Roy went over to the television set and turned it on. He had preset it to the right channel, and the first thing they all saw was the bland, blond prettiness of the KPAL anchorwoman, trying to look serious under a hairdo that would have embarrassed a toy poodle.
“It’s always women on the news shows now,” Carl Schmidt said. “You ever notice that? It used to be only men, and now it’s always women.”
The other men murmured in what might have been agreement, and might have been noise. Roy turned the volume up and took a seat in the empty front row. The picture wavered, and the next thing on the screen was a bank of microphones on a table with no one behind it. The anchorwoman’s voice in the background was hushed, as if she were calling a tennis match.
“Listen to me,” Roy said. “If we’re going to carry this off, you’re going to have to do your part. Go out to those meetings. Read the newspapers and magazines, but go out to those meetings.

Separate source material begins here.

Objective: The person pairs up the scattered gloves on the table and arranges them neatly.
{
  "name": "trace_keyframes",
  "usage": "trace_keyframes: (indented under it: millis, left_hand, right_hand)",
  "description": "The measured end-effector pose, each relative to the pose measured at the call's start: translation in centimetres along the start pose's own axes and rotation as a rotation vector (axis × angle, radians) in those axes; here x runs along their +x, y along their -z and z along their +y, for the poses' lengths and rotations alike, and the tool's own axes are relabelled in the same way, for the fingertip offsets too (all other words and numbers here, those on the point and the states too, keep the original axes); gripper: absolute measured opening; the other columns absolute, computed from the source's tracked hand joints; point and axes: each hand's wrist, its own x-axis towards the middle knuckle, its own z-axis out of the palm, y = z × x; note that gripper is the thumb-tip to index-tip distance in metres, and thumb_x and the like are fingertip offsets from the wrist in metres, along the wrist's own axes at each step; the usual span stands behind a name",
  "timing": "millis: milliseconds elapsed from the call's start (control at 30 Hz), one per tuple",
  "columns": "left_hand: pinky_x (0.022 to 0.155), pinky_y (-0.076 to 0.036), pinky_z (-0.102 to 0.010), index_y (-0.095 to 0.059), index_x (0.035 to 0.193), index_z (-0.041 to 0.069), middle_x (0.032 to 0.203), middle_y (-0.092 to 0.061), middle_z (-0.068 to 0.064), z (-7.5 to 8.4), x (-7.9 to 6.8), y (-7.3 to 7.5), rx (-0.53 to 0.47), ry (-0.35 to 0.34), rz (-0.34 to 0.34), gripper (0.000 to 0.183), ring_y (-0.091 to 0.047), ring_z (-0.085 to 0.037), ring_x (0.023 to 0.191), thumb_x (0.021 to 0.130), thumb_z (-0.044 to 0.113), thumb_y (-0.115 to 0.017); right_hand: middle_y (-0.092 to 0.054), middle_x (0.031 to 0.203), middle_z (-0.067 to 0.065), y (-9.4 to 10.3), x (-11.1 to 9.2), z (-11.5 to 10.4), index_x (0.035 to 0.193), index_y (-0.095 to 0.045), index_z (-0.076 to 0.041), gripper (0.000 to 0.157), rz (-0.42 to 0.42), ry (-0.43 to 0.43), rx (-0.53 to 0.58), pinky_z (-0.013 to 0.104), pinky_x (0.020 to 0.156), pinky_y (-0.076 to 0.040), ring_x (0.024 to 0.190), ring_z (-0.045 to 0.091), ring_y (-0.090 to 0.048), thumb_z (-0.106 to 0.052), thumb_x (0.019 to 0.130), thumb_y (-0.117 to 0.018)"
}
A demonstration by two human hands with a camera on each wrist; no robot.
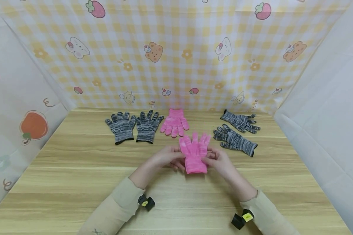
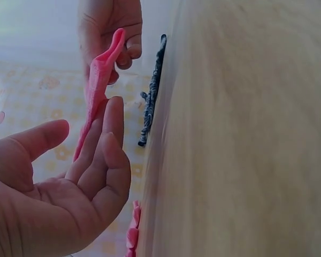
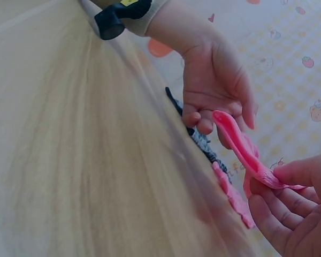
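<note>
A pink knit glove [image 1: 195, 163] is held up over the middle of the table, its cuff toward the person and its fingers pointing away. The right hand [image 1: 220, 161] pinches its right edge between thumb and fingers, as the right wrist view also shows at the folded pink fabric [image 3: 262, 176]. At the glove's left side is the left hand [image 1: 169, 156]. In the left wrist view this hand [image 2: 59, 198] has its fingers loosely bent against the glove's back, with the thumb standing apart from the fabric. Behind lies a second pink glove [image 1: 175, 123], flat, with its fingers toward the person.
Two grey-and-black striped gloves, one at the left [image 1: 123, 129] and one beside it [image 1: 147, 129], lie flat at the back left. Two more, the upper [image 1: 239, 121] and the lower [image 1: 236, 142], lie at angles on the right. A checked curtain [image 1: 176, 71] hangs behind the wooden table [image 1: 76, 169].
</note>
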Motion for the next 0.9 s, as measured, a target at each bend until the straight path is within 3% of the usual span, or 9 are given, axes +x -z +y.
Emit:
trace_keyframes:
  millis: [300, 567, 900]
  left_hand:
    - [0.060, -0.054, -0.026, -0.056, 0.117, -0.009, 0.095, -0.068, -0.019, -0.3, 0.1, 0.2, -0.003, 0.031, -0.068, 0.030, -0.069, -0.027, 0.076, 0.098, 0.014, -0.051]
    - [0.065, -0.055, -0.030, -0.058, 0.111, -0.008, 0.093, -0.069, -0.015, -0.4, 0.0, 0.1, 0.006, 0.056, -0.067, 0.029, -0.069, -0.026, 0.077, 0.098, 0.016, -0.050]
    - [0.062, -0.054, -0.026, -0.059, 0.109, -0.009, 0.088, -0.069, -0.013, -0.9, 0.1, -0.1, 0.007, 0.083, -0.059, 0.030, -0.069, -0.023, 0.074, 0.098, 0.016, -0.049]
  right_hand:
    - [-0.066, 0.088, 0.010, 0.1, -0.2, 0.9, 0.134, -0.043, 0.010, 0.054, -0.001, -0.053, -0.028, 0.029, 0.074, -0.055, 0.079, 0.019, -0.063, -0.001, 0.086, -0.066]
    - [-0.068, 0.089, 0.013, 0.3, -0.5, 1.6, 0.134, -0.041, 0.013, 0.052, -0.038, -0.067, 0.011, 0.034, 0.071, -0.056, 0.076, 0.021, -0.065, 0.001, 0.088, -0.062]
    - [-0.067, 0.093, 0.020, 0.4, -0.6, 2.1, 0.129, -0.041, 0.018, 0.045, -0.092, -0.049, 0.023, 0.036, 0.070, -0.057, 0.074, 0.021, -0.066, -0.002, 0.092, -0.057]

Go down the street and sit through the service at St. Stephen’s. Keep your ears open. Listen. You don’t have to be stealth bombs. You don’t have to tell anybody who you are. Just go. Those meetings are open. Anybody can go to them. Go and come back and tell us what was said.”
There was a low murmuring throughout the room, but Roy knew there was no way to tell what it meant. He turned his attention to the set, where a heavyset man carrying a large sheaf of papers had appeared behind the microphone, looking grave. That would be the medical examiner. Roy had never seen him before. He wished he’d brought a cup of coffee with him when he’d come upstairs. By now, this man had to know what had really happened to Marty and Bernadette Kelly. He might even know more than that. Roy wasn’t worried.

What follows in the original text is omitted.